TASK PROMPT
The answer is all of the data, repeated exactly.

SOURCE MATERIAL
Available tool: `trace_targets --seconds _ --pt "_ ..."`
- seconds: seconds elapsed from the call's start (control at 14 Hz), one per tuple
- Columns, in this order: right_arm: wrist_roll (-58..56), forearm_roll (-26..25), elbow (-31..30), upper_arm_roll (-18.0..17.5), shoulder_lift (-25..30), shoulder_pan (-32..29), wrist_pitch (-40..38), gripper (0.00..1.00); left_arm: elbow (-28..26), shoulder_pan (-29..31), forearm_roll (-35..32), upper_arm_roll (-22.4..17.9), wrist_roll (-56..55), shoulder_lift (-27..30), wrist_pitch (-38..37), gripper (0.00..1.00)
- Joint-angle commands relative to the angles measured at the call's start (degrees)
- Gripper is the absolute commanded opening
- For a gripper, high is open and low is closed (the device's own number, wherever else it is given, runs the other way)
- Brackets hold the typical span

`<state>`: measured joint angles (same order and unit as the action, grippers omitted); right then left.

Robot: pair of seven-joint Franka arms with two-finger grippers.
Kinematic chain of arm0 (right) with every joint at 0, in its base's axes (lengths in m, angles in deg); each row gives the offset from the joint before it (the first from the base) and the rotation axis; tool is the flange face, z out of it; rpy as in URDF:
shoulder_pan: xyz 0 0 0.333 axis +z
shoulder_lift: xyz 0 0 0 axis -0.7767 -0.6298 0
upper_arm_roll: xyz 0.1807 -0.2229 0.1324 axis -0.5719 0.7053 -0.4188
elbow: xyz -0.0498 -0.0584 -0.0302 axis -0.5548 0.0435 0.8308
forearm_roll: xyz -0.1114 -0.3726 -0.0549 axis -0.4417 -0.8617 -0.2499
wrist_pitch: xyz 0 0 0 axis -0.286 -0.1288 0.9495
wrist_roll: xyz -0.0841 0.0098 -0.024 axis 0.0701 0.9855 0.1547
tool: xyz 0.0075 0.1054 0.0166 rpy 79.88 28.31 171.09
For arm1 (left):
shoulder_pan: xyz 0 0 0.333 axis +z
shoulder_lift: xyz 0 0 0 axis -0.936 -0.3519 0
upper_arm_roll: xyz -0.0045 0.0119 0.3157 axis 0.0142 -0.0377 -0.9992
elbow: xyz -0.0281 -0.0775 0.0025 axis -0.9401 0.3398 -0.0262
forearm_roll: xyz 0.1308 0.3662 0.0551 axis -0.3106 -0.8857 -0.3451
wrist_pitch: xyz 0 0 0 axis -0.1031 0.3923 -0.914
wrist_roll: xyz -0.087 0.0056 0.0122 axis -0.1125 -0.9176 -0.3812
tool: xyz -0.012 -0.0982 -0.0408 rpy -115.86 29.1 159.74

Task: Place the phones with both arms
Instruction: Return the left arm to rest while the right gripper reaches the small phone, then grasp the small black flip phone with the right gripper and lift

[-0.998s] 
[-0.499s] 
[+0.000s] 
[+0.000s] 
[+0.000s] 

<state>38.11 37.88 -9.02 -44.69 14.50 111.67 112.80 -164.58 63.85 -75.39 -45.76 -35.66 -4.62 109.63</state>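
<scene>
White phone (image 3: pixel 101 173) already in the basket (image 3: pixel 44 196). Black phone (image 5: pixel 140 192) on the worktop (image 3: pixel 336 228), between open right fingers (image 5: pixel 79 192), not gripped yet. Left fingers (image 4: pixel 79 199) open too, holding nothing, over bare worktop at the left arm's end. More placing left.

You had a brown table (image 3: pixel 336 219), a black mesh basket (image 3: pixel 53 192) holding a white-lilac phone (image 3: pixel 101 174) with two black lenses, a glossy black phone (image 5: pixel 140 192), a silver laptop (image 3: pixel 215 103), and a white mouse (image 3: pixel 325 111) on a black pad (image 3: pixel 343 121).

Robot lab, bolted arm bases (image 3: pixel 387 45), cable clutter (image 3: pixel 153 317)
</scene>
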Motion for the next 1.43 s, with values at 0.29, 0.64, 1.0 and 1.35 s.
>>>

TASK RESULT
Available tool: `trace_targets --seconds _ --pt "_ ..."`
- seconds: seconds elapsed from the call's start (control at 14 Hz), one per tuple
- Columns, in this order: right_arm: wrist_roll (-58..56), forearm_roll (-26..25), elbow (-31..30), upper_arm_roll (-18.0..17.5), shoulder_lift (-25..30), shoulder_pan (-32..29), wrist_pitch (-40..38), gripper (0.00..1.00); left_arm: elbow (-28..26), shoulder_pan (-29..31), forearm_roll (-35..32), upper_arm_roll (-22.4..17.9), wrist_roll (-56..55), shoulder_lift (-27..30), wrist_pitch (-38..37), gripper (0.00..1.00)
- Joint-angle commands relative to the angles measured at the call's start (degrees)
- Gripper is the absolute commanded opening
- For a gripper, high is open and low is closed (the device's own number, wherever else it is given, runs the other way)
- Brackets hold the typical span

`<state>`: measured joint angles (same order and unit as the action, grippers omitted); right then left.

Robot: pair of seven-joint Franka arms with two-finger grippers.
Kinematic chain of arm0 (right) with every joint at 0, in its base's axes (lengths in m, angles in deg); each row gives the offset from the joint before it (the first from the base) and the rotation axis; tool is the flange face, z out of it; rpy as in URDF:
shoulder_pan: xyz 0 0 0.333 axis +z
shoulder_lift: xyz 0 0 0 axis -0.7767 -0.6298 0
upper_arm_roll: xyz 0.1807 -0.2229 0.1324 axis -0.5719 0.7053 -0.4188
elbow: xyz -0.0498 -0.0584 -0.0302 axis -0.5548 0.0435 0.8308
forearm_roll: xyz -0.1114 -0.3726 -0.0549 axis -0.4417 -0.8617 -0.2499
wrist_pitch: xyz 0 0 0 axis -0.286 -0.1288 0.9495
wrist_roll: xyz -0.0841 0.0098 -0.024 axis 0.0701 0.9855 0.1547
tool: xyz 0.0075 0.1054 0.0166 rpy 79.88 28.31 171.09
For arm1 (left):
shoulder_pan: xyz 0 0 0.333 axis +z
shoulder_lift: xyz 0 0 0 axis -0.936 -0.3519 0
upper_arm_roll: xyz -0.0045 0.0119 0.3157 axis 0.0142 -0.0377 -0.9992
elbow: xyz -0.0281 -0.0775 0.0025 axis -0.9401 0.3398 -0.0262
forearm_roll: xyz 0.1308 0.3662 0.0551 axis -0.3106 -0.8857 -0.3451
wrist_pitch: xyz 0 0 0 axis -0.1031 0.3923 -0.914
wrist_roll: xyz -0.087 0.0056 0.0122 axis -0.1125 -0.9176 -0.3812
tool: xyz -0.012 -0.0982 -0.0408 rpy -115.86 29.1 159.74

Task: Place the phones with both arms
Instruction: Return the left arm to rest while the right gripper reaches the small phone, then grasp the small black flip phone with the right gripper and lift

[-0.998s] 
[-0.499s] 
[+0.000s] 
[+0.000s] 
[+0.000s] 

<state>38.11 37.88 -9.02 -44.69 14.50 111.67 112.80 -164.58 63.85 -75.39 -45.76 -35.66 -4.62 109.63</state>
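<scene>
White phone (image 3: pixel 101 173) already in the basket (image 3: pixel 44 196). Black phone (image 5: pixel 140 192) on the worktop (image 3: pixel 336 228), between open right fingers (image 5: pixel 79 192), not gripped yet. Left fingers (image 4: pixel 79 199) open too, holding nothing, over bare worktop at the left arm's end. More placing left.

You had a brown table (image 3: pixel 336 219), a black mesh basket (image 3: pixel 53 192) holding a white-lilac phone (image 3: pixel 101 174) with two black lenses, a glossy black phone (image 5: pixel 140 192), a silver laptop (image 3: pixel 215 103), and a white mouse (image 3: pixel 325 111) on a black pad (image 3: pixel 343 121).

Robot lab, bolted arm bases (image 3: pixel 387 45), cable clutter (image 3: pixel 153 317)
</scene>
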Motion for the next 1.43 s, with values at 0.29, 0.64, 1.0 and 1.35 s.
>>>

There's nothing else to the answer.